Isaac Sears, son of John and Sarah Wagstaff Sears, was born in Upper Caldecot, Bedfordshire, England, December 2, 1845. He was the second child in a family of eleven children, and as the parents were very poor it was necessary that every one work in order to help get a living.
At a very tender age the children were taught to plat or braid straws which their mother afterwards made into hats to be sold. In the year 1849, the family joined the Church of Jesus Christ of Latter-day Saints. A few years later, the eldest son, Septimus, was called to serve as a missionary and one night came home to tell his parents that he had been able to obtain passage for one on a ship bound for America and suggested that Isaac be sent. This was agreed upon and a short time later, with a grip sack of clothing, he left his home to journey with strangers to far off Zion. He was then about 17 years of age.
The sailing vessel on which he crossed the Atlantic made the trip in about six weeks, and then began the long journey overland to Utah. After leaving the train at Missouri, he walked all the way across the plains and arrived in Salt Lake City, Utah in the fall of 1863. From here he was sent with some others to southern Utah where he lived with a family and worked at anything he was told to do. Food was scarce and the people lived on roots and wild game and anything else they could get.

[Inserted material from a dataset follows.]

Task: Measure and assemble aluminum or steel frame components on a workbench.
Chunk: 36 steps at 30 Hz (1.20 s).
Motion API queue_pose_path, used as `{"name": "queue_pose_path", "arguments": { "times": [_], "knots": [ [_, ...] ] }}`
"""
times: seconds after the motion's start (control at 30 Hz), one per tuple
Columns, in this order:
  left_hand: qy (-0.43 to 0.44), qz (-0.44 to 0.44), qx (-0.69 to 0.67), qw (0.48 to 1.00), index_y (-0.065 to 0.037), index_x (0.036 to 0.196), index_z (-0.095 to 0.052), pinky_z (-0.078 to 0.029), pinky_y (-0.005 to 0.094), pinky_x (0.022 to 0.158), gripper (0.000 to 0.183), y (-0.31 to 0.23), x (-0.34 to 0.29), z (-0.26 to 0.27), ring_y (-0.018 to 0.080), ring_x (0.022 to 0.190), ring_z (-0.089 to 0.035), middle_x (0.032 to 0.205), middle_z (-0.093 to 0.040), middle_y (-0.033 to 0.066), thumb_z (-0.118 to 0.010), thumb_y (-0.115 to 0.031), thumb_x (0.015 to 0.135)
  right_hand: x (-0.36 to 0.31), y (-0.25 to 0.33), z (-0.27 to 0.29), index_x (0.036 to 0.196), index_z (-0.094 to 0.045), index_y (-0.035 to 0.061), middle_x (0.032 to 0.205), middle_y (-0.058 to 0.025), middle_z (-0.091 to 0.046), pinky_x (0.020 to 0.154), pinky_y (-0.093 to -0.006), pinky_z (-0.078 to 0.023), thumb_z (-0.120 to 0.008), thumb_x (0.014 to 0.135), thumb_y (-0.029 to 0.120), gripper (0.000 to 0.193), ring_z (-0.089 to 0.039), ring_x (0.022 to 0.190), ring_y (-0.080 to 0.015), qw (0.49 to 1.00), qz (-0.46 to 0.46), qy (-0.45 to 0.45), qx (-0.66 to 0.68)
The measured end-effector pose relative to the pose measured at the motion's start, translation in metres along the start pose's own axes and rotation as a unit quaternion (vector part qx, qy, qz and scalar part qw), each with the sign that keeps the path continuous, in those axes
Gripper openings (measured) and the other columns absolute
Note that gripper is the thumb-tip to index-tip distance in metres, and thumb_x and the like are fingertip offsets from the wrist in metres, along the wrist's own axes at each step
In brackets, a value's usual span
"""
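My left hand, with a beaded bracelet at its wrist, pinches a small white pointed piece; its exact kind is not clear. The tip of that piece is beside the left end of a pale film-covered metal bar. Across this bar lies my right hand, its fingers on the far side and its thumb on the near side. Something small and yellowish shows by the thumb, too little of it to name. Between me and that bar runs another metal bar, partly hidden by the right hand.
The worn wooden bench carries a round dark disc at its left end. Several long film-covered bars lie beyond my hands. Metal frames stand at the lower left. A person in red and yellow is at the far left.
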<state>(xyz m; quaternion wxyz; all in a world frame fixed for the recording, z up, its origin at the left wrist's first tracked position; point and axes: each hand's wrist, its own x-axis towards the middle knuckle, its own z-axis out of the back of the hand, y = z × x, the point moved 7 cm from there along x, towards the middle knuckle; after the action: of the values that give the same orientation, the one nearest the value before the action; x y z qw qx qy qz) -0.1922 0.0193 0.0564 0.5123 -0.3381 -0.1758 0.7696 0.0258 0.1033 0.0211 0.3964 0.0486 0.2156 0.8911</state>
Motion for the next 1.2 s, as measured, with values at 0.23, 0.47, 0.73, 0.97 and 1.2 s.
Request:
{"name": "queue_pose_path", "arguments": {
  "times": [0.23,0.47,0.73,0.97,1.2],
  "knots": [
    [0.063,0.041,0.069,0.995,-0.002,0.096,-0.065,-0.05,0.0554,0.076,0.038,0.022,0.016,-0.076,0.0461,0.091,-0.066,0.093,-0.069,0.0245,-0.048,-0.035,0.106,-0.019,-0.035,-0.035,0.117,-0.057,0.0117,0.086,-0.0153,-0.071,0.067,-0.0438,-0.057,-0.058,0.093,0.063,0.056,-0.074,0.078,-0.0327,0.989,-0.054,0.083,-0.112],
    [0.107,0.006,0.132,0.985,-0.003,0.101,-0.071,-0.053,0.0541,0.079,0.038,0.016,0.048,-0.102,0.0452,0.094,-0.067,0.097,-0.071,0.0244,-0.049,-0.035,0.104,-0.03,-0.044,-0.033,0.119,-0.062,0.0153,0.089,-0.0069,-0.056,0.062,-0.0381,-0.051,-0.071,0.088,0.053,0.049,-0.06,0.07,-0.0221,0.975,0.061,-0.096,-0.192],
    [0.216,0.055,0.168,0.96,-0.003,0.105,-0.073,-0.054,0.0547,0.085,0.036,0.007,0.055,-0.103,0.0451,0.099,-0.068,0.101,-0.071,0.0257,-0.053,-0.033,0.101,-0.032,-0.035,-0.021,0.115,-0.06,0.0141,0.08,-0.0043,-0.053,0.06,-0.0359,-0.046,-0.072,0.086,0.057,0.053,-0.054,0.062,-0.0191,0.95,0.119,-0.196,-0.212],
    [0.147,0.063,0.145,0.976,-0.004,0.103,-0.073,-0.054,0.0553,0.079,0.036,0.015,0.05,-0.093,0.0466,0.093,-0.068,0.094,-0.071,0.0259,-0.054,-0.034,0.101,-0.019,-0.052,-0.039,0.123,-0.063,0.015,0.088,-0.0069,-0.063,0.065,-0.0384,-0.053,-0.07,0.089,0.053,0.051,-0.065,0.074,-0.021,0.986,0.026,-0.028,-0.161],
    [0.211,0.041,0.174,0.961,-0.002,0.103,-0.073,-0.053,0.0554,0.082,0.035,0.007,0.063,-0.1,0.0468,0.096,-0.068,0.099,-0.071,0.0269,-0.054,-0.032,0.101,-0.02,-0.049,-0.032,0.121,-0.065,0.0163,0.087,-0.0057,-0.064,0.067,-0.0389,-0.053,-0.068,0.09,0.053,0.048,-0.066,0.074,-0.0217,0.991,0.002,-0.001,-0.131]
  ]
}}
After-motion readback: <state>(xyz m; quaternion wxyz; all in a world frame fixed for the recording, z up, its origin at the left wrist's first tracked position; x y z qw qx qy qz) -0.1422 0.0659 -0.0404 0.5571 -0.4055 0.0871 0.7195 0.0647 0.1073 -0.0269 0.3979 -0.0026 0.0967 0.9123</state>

His father’s family arrived in Utah the next year, but Isaac did not join them until two years later. The family home at this time was on the Haight farm about 3 miles south of Kaysville. Isaac began to work for John R. Barnes of Kaysville, and it was at this time that he met Sarah Jane Gailey of Kaysville. One evening she was bringing the cows home from pasture and as she neared home she saw that the young Englishman who worked for their neighbor, Mr. Barnes, was waiting for her. She had no desire to meet him just then as she was barefoot. However, he waited and at last she came to go through the gate. He said to her, “you have a long way to walk to bring the cows home haven’t you?” and she hurried on after saying just one word, “yes.” Afterwards he used to tease her by reminding her that the first word she ever said to him was “yes.”
They were married September 28, 1867. Isaac used to tell of the dances they attended while he was courting Sarah Jane, and of how she used to ride back of him on the same horse. He had to use one hand to carry a squash or some other kind of vegetable to pay their way to the dance. Therefore, he had to guide the horse, hold the squash, and have the girl hold on to him.
Their first two children, a girl and a boy, were born in a one-room log house in Kaysville, and when the younger one was a little over a year old, they moved to Salt Lake City and made their home in the 11th Ward at what later was 756 East 2nd South. The moving was accomplished by means of a horse and mule hitched to a wagon in which was loaded their household belongings. Besides the family of four, the family cow was tied to the back of the wagon. The little girl, Mary Ann, kept asking her father to get out of the wagon and milk the cow as she was thirsty.
At first they lived in a tent while Isaac built two rooms, one above the other. Before they could move into the home, their little son, Isaac, died. As the years went by, the house was enlarged as the family grew in numbers until it was a large house of nine rooms. Nine children grew up here and three little boys died. The fifth child, Etta May, died less than a year after her marriage, at the age of 23.
Isaac had no schooling whatever as a child but after his marriage he studied and attended night school and became quite a proficient penman and business man. With his younger brother, Nathan, he engaged in the hay and grain business and their first store was on Main Street, near ZCMI. Later he had other partners in the same business and the firm name, Sears and Jeremy, was a familiar one in Salt Lake City for many years. He also engaged in the refinery and sale of salt and in addition at one time owned a large herd of sheep.
He married two other wives, Louisa Strickland and Alice Norris.
In February of 1889, Isaac was called on a mission to England where he labored for about twenty months, arriving home in the fall of 1890. He was always active in Church affairs and for more than twenty years was counselor to Bishop Robert Morris in the 11th Ward, a position he held up to the time of his death, which occurred October 3, 1912. Had he lived a few weeks more he would have been sixty-seven years old.
He left a large family who revere him for his many excellent qualities of mind and heart. He was a good citizen, a true friend, and a wise counselor. He remained steadfast and firm in his faith in God and His revealed Word, and passed on with full assurance of a glorious resurrection.